Finalement, lorsque Libbrecht voulut publier un livre sur son travail, il découvrit que, même si elles étaient bonnes pour l’époque, la plupart des photos de flocons de neige disponibles étaient obsolètes, comme celles prises par Wilson Bentley dans les années 1930. En réponse, il a commencé à les photographier lui-même en haute résolution, en utilisant un équipement spécialisé et parfois des lumières colorées pour donner aux flocons clairs une couleur et une profondeur accrues.
Qu’en est-il de l’idée commune selon laquelle il n’y a pas deux flocons de neige identiques ? « Tout le monde me demande toujours ça », dit Libbrecht.
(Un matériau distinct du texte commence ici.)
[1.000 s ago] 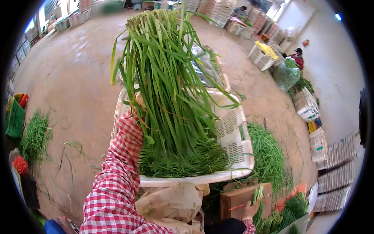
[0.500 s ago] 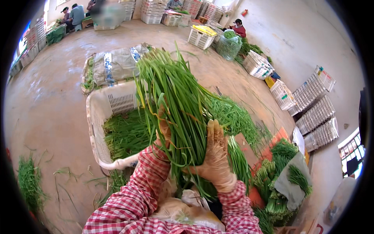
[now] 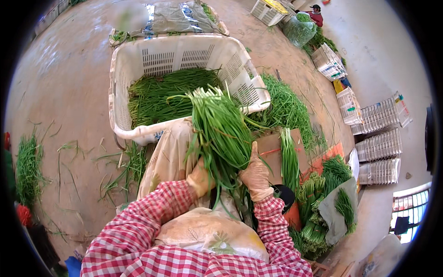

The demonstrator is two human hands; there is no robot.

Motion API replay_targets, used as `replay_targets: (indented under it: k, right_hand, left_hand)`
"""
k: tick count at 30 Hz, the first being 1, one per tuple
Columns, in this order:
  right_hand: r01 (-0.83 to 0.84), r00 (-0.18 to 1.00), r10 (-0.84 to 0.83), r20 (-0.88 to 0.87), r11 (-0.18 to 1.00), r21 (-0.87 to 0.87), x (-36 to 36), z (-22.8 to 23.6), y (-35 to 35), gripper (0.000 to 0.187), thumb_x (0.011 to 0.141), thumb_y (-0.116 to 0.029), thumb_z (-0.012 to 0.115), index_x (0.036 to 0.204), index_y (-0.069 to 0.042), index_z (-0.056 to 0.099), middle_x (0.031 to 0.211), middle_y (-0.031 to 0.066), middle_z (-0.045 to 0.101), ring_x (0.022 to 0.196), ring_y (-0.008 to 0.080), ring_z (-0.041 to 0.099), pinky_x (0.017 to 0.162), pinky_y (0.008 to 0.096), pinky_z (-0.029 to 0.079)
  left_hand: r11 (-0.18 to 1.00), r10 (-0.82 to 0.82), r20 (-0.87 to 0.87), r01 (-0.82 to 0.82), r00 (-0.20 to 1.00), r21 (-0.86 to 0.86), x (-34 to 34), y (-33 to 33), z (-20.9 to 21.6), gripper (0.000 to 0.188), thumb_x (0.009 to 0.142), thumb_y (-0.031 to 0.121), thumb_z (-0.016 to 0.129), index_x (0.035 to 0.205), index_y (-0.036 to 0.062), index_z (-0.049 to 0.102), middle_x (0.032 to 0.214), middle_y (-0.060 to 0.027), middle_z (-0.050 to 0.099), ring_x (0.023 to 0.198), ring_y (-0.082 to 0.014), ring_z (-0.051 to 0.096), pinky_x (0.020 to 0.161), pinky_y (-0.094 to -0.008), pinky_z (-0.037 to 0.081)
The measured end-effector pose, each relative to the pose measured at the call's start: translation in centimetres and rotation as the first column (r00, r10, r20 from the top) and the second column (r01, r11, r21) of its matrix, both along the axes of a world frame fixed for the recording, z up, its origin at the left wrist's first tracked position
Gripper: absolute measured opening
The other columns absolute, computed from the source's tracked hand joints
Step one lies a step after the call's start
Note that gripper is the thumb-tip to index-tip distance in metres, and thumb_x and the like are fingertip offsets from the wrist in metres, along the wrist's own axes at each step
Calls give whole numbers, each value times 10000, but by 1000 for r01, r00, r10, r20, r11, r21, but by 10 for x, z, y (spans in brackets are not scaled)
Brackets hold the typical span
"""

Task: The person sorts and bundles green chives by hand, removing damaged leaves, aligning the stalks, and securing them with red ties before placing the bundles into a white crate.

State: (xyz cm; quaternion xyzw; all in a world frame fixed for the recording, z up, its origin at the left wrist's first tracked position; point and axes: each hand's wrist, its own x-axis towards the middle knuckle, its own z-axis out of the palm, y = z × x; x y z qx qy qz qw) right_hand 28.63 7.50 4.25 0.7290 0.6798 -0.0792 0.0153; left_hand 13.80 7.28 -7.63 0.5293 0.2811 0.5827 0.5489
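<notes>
A thick bunch of garlic chives stands over my lap with its pale cut ends pointing away, towards the crate. My gloved left hand is wrapped round its near left side. On the right, my gloved right hand presses against the bunch, thumb pointing up. Between them the green leaves droop towards me and hide some of my fingers. Just beyond is a white plastic crate with more chives lying inside it. A small bunch of chives lies on a brown board right of my right hand.
Loose chives are heaped right of the crate. Tied bunches and a grey cloth lie at the near right. A covered crate stands behind. Stacked crates line the right wall, and a person sits far back.
The bunch has come down and nearer to me, its pale ends now lower. Both hands moved down with it. The view has tilted downward, showing more of the crate and my lap.
</notes>
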Motion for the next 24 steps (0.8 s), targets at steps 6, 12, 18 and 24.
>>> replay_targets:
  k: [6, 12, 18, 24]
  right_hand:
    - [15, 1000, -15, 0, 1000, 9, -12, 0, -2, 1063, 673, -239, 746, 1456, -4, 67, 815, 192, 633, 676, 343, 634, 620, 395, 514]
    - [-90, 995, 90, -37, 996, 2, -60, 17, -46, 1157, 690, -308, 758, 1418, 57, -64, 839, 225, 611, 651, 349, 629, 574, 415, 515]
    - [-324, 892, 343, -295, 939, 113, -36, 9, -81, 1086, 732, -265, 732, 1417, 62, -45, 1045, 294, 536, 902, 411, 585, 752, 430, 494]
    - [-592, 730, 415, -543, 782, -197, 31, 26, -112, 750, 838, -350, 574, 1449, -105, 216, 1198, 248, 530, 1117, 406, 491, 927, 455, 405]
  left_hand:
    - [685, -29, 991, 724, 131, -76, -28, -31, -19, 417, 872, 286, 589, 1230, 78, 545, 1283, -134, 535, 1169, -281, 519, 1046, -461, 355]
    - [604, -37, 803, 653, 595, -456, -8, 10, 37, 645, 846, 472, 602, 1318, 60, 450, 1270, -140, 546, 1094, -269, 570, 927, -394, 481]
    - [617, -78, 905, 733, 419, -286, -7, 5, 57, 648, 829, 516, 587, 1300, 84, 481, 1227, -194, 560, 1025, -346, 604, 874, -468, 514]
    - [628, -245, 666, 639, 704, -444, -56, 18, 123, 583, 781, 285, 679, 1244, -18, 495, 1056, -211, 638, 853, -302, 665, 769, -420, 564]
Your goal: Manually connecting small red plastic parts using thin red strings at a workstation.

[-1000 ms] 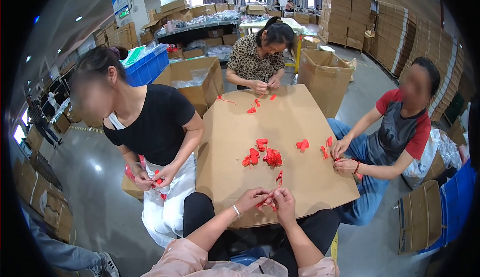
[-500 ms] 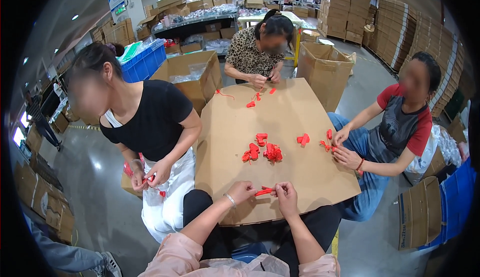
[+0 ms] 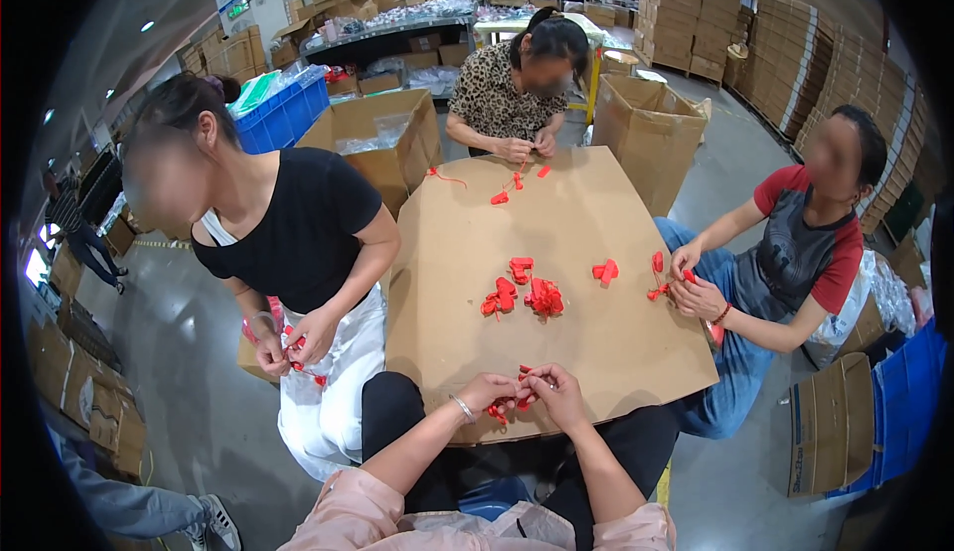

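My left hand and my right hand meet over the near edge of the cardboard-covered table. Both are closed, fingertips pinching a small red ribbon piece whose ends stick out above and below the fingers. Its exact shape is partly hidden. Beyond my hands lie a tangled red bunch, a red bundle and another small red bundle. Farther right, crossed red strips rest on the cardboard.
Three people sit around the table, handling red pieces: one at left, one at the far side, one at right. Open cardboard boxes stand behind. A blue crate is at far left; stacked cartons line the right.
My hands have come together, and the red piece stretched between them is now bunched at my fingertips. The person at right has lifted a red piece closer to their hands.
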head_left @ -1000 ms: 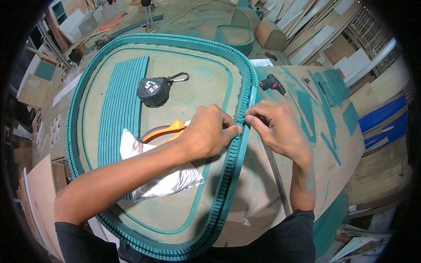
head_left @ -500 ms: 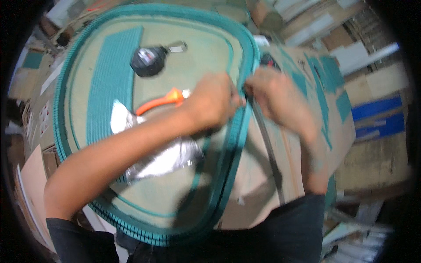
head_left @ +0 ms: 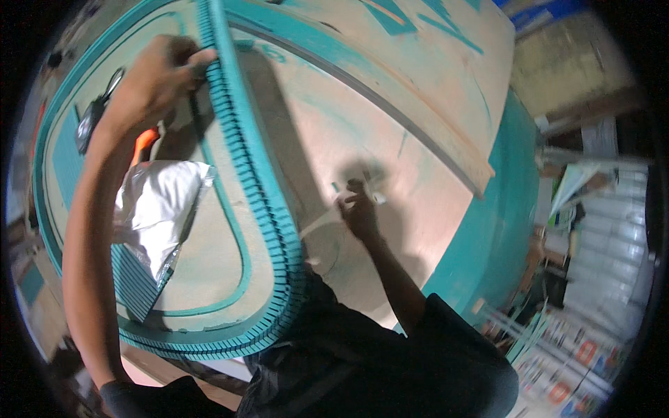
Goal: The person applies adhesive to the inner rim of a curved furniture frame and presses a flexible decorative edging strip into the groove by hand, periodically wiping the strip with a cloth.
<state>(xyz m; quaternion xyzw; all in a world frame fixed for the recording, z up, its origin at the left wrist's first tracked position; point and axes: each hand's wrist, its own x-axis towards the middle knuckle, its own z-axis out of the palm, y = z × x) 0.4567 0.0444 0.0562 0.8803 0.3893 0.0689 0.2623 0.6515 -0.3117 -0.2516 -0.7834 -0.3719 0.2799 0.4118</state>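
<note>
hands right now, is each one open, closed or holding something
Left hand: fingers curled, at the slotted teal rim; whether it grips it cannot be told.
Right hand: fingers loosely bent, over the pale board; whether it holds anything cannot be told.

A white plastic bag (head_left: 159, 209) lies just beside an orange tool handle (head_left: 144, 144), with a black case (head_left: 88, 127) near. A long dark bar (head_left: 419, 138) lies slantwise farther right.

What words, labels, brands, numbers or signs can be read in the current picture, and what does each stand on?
None can be read clearly enough to quote.
White printed material, lower right: orange-red blocks and print, too blurred.
Dark case, left: pale marking, too blurred.
White packet: no print visible.
Teal frame: no lettering visible.
</note>
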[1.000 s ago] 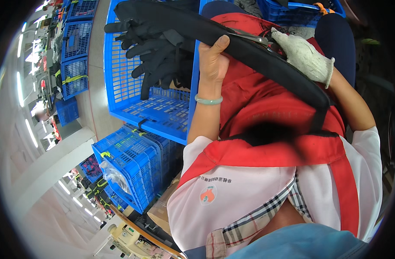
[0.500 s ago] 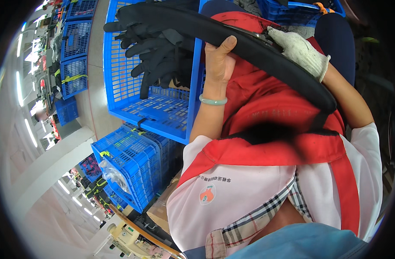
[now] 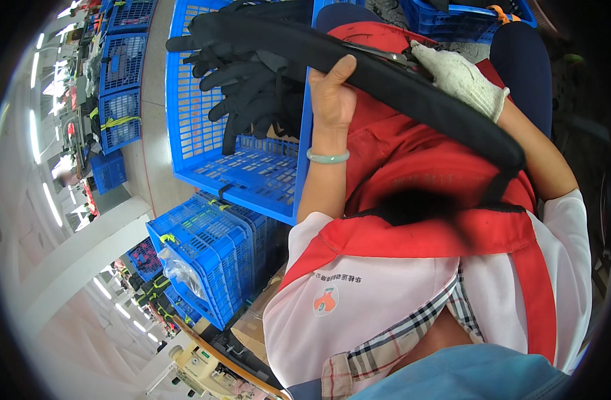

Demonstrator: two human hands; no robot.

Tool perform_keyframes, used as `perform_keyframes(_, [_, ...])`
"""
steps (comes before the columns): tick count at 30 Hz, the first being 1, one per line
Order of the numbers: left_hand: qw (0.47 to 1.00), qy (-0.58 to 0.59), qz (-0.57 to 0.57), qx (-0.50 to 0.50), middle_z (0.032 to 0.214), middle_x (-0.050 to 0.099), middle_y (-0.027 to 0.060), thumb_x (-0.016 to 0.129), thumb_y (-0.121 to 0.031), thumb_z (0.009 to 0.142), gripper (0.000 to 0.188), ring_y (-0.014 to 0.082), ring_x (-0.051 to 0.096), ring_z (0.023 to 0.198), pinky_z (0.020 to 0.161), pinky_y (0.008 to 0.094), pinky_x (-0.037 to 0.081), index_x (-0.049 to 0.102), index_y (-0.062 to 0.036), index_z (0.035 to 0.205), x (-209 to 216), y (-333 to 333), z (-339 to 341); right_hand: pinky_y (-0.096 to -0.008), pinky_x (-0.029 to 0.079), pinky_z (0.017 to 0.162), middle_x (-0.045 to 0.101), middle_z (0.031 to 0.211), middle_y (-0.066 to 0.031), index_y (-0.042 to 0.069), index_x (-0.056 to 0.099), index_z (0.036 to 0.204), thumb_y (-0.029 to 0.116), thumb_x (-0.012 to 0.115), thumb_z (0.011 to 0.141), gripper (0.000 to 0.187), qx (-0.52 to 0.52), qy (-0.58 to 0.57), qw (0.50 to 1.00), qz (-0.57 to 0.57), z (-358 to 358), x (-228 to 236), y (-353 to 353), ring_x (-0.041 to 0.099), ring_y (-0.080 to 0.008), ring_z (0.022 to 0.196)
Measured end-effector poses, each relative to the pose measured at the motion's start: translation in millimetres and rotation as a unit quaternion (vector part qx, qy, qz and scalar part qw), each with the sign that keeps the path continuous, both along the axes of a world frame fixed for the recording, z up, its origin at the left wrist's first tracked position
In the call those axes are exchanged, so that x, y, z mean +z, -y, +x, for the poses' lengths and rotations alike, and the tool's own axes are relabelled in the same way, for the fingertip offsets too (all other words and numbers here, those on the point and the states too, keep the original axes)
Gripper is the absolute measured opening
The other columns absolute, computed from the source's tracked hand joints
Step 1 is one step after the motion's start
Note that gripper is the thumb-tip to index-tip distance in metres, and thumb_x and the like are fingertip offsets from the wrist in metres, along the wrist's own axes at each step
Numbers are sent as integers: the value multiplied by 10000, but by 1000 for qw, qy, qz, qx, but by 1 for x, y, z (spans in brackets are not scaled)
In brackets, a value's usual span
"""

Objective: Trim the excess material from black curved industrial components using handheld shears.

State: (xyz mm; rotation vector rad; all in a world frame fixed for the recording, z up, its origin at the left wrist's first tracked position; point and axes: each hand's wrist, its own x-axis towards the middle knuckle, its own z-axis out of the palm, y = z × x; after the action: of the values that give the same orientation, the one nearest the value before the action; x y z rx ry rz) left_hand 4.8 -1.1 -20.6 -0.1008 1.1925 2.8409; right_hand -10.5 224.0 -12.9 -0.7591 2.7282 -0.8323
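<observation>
A long black padded strap (image 3: pixel 412 92) runs across my lap, from over the blue crate down to the right. My left hand (image 3: pixel 332 93), bare with a pale bangle at the wrist, grips its near edge, thumb on top and fingers hidden beneath. On the far side of the strap, my right hand (image 3: pixel 460 79) wears a white knit glove and is closed. From its fingers a thin metal tool (image 3: pixel 384 55) that looks like scissors points left along the strap's far edge; the strap partly covers it.
A blue plastic crate (image 3: pixel 235 183) stands at my left, with several black padded pieces (image 3: pixel 255 87) piled inside. Below it are stacked blue crates (image 3: pixel 202 250). Another blue crate (image 3: pixel 452 25) lies beyond my knees. A sewing machine (image 3: pixel 199 363) shows at lower left.
My left hand has shifted slightly left and nearer along the strap's edge. The strap's right end has dipped a little. My gloved right hand has barely moved.
</observation>
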Motion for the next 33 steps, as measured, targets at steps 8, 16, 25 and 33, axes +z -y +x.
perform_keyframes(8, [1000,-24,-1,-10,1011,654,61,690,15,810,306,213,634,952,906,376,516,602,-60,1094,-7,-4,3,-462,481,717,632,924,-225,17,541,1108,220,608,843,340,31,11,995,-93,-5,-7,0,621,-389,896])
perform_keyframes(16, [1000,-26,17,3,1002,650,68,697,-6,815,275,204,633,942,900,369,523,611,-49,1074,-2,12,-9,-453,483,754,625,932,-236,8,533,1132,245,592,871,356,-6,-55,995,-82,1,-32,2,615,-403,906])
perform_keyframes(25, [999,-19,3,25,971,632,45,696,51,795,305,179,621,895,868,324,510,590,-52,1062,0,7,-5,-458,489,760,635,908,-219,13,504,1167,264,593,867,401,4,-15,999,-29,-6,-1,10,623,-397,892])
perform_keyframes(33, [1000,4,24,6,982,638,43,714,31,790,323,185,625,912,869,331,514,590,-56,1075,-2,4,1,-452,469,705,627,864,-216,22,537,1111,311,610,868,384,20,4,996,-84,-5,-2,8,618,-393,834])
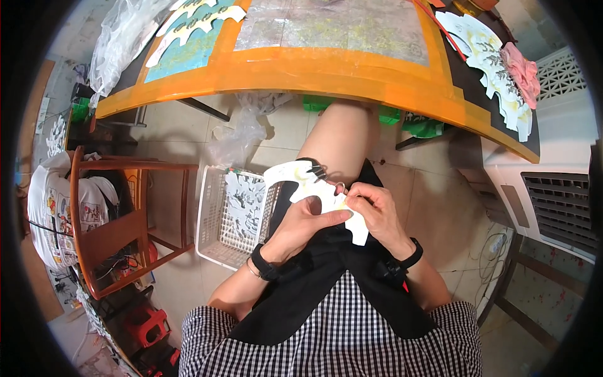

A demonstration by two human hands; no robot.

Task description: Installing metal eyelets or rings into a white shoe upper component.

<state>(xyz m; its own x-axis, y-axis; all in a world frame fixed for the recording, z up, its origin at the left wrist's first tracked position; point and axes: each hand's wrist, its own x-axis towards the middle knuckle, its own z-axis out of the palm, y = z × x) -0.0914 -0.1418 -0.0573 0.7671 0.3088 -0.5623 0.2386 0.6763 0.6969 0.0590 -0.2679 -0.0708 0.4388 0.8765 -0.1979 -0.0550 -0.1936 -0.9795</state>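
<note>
Over my lap I hold a white strip with a scalloped edge [290, 174] and faint yellow patches. Small dark wire-like pieces [319, 171] stick out along its far side. My left hand [306, 225] is closed on the strip, its thumb lying across the face. At the strip's right part my right hand [379, 215] pinches with thumb and forefinger. What sits between those fingertips is too small to make out. A thin loop shows just beside them.
Ahead stands a table with an orange taped edge [282, 72]. Similar white strips [200, 25] lie at its left, and more [493, 72] beside a pink cloth [520, 72] at right. A white plastic basket [210, 242] and a wooden chair [116, 251] stand left.
</note>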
Il s’avère que la réponse est un problème mathématique. Si vous définissez un flocon de neige comme étant composé de seulement dix molécules d’eau, il est alors possible que deux flocons différents soient identiques au niveau moléculaire. Mais pour un flocon de taille réelle, dit-il, il est extrêmement improbable que vous en rencontriez deux identiques qui se produisent naturellement – de la même manière que les chances d’avoir deux empreintes digitales humaines identiques sont extrêmement faibles. « Dès que l’on commence à rendre les choses ne serait-ce qu’un peu compliquées, le nombre de possibilités augmente de façon astronomique, et la probabilité d’avoir même deux flocons de neige qui se ressemblent de loin tombe à zéro », dit-il.